The British Library have these new posters all over London:

I love them, even though I usually am lost.

I spoke to my little sister last Friday. ‘I’m back,’ She announced. I hadn’t realised she had been away, but I’m socially flawless, so I quickly said, ‘From away,’ In an authoritative tone. My little sister ignored me (she is much less socially flawless) and told me how much she was enjoying Caitlin Moran’s book, ‘How to be a Woman’. ‘I’m seeing Caitlin tonight,’ I replied. There was a short pause. (Another example of my little sister’s difficulty in abiding to the normal limits of social politeness). ‘Why do you always do this?’ She whined. (See- I told you- no manners whatsoever. Luckily, I had the social graces to carry us forward). She’s one of the guests on Stuart Maconie’s event. It’s at the British Library. You can come if you want.’ ‘I’m in Manchester,’ My little sister said crossly. ‘I live here.’

Annoyingly, she wasn’t lying. She does live in Manchester, but like most snotty Londoners, I find it difficult to accept that there’s anything that really, actually exists outside of the tube map.

Ironically, the talk, entitled ‘The Boys Aren’t Back in Town’ was a discussion of place, identity and ambition and the women who were talking were Laura Barton, Grace Dent, Lauren Laverne, Caitlin Moran and Miranda Sawyer, all of whom moved to London from the mythical ‘regions’.

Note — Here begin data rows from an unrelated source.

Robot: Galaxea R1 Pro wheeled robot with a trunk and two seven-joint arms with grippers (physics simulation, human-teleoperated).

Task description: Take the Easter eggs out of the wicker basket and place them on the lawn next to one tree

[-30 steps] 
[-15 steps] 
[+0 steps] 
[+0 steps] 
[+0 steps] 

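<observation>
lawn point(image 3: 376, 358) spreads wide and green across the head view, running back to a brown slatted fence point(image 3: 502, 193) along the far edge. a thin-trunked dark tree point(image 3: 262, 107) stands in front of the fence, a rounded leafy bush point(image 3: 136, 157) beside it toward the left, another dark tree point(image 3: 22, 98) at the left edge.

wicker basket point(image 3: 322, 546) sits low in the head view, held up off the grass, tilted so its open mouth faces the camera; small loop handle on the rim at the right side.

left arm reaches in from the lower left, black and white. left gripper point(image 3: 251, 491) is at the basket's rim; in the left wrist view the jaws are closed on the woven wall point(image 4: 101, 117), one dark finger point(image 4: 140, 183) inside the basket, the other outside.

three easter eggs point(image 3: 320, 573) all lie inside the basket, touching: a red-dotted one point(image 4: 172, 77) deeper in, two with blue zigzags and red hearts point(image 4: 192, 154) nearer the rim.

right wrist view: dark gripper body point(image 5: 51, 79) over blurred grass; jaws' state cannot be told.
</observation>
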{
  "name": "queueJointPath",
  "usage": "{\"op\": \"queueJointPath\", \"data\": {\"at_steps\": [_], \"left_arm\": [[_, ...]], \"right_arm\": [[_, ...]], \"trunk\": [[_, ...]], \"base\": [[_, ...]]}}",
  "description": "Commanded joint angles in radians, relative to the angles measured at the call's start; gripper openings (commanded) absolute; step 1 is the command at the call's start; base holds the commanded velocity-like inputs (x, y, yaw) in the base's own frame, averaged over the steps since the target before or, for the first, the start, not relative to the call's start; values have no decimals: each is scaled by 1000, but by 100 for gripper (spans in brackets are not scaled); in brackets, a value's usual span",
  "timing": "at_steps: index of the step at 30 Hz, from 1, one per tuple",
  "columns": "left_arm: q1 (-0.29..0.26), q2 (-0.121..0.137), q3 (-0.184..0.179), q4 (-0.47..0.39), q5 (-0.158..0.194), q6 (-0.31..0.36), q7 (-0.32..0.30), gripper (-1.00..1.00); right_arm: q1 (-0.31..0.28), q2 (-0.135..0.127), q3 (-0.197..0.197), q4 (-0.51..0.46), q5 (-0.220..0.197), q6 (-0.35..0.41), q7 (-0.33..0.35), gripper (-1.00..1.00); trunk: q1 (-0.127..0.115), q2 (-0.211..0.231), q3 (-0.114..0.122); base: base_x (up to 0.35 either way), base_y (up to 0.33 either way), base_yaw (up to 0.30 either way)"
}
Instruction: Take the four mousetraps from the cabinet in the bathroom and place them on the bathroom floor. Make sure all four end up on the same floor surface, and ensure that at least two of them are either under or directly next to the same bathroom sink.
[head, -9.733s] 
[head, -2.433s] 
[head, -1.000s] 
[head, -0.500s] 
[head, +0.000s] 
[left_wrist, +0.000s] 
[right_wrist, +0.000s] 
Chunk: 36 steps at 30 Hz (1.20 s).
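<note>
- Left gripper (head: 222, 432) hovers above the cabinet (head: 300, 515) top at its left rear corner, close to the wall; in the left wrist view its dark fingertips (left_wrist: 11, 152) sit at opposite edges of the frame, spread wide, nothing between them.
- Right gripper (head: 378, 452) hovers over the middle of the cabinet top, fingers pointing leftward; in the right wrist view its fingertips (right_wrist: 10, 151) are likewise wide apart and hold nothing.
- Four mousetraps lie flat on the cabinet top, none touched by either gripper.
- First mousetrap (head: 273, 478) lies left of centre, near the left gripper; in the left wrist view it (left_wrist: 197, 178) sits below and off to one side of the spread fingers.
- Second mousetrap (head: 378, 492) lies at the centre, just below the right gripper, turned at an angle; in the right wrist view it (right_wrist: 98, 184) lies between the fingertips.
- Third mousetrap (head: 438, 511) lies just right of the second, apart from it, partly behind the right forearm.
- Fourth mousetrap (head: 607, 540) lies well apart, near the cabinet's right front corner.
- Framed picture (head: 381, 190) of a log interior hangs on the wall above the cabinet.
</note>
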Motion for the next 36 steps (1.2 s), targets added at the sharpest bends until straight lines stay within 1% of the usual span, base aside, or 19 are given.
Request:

As expected, the talk was interesting, intelligent and entertaining- a particular highlight for me was Lauren Laverne explaining how her kids (born and brought up in London) have a different accent from her. ‘Why do you talk funny, Mummy?’ They ask. ‘Is it because you’re Sunderlish?’

I feel Lauren’s kids and I have the same, delightfully inclusive views on ‘away’- by which, of course, we mean anywhere we can’t locate on the tube map. Although, after Stuart’s event, I feel well-equipped to venture to ‘the North’- or at least as though I might survive my time there. Almost. Though perhaps I shouldn’t reply to what I am assured are ‘cheerful Northern locals’ who ask if I need help by telling them sternly, ‘Not all those who wander are lost’.